Bli medlem
Bli medlem

Du är här

2016-11-15

Basilea Pharmaceutica AG: Basilea's antifungal Cresemba® (isavuconazole) launched in France

Basilea Pharmaceutica AG / Basilea's antifungal Cresemba® (isavuconazole)
launched in France. Processed and transmitted by Nasdaq Corporate Solutions.
The issuer is solely responsible for the content of this announcement.
Basel, Switzerland, November 15, 2016

- Basilea Pharmaceutica Ltd. (SIX: BSLN) announces that it has launched its
antifungal Cresemba®(isavuconazole) in France and that it has sponsored a
symposium on current challenges and recent opportunities in the treatment of
invasive mold infections. The event was held on November 10, 2016 in Paris,
France, and was co-chaired by Professor Élie Azoulay, Medical Intensive Care,
Saint-Louis Teaching Hospital, Paris; Professor Jean-Pierre Gangneux,
Laboratory of Parasitology and Mycology, University Hospital Rennes, and
Professor Olivier Lortholary, Department of Infectious Diseases, Necker -
Enfants Malades Hospital, Paris.

David Veitch, Basilea's Chief Commercial Officer, commented: "We are excited
to have launched Cresemba in France. The symposium provided an opportunity
both for clinicians to discuss important clinical data and to share their
experiences in the management of patients with potentially life-threatening
invasive mold infections.
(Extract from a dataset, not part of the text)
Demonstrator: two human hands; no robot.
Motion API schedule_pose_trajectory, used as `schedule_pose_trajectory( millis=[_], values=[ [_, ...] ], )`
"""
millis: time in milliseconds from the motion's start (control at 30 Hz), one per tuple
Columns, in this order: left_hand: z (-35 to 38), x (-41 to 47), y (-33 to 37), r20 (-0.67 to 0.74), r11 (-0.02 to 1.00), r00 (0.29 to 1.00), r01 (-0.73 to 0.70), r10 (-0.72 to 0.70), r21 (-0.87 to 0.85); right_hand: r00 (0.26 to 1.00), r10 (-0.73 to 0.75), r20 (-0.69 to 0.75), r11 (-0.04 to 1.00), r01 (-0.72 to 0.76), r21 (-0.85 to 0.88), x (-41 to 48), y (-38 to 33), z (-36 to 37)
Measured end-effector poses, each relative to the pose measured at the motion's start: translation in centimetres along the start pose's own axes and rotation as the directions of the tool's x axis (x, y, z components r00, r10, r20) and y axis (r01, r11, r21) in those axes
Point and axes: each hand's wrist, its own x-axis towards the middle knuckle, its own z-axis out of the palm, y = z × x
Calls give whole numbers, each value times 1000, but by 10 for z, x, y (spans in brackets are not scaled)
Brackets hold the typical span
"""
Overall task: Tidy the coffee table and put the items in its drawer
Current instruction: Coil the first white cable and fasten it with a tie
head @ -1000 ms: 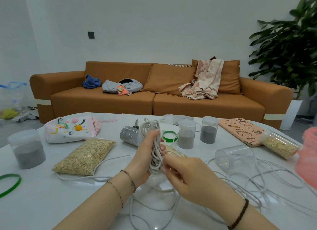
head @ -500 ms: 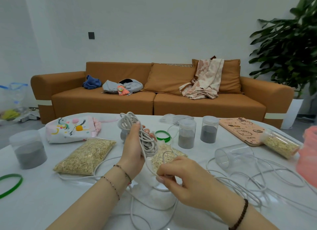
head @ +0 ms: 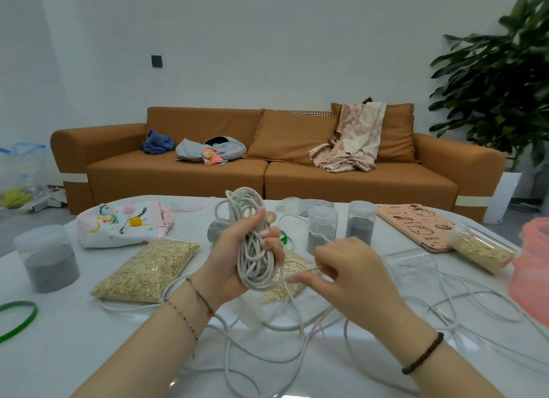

Cresemba addresses an important medical need for
these patients."

Isavuconazole was approved by the European Commission in October 2015 for the
treatment of adults with invasive aspergillosis and the treatment of adults
with mucormycosis for whom amphotericin B is inappropriate. Invasive
aspergillosis and mucormycosis are life-threatening fungal infections that
often affect immunocompromised patients, such as patients with cancer and
after transplantation. Invasive aspergillosis is often fatal. Mucormycosis
(also known as zygomycosis) is a rapidly progressive invasive fungal
infection, often affecting the nose and sinuses with high mortality.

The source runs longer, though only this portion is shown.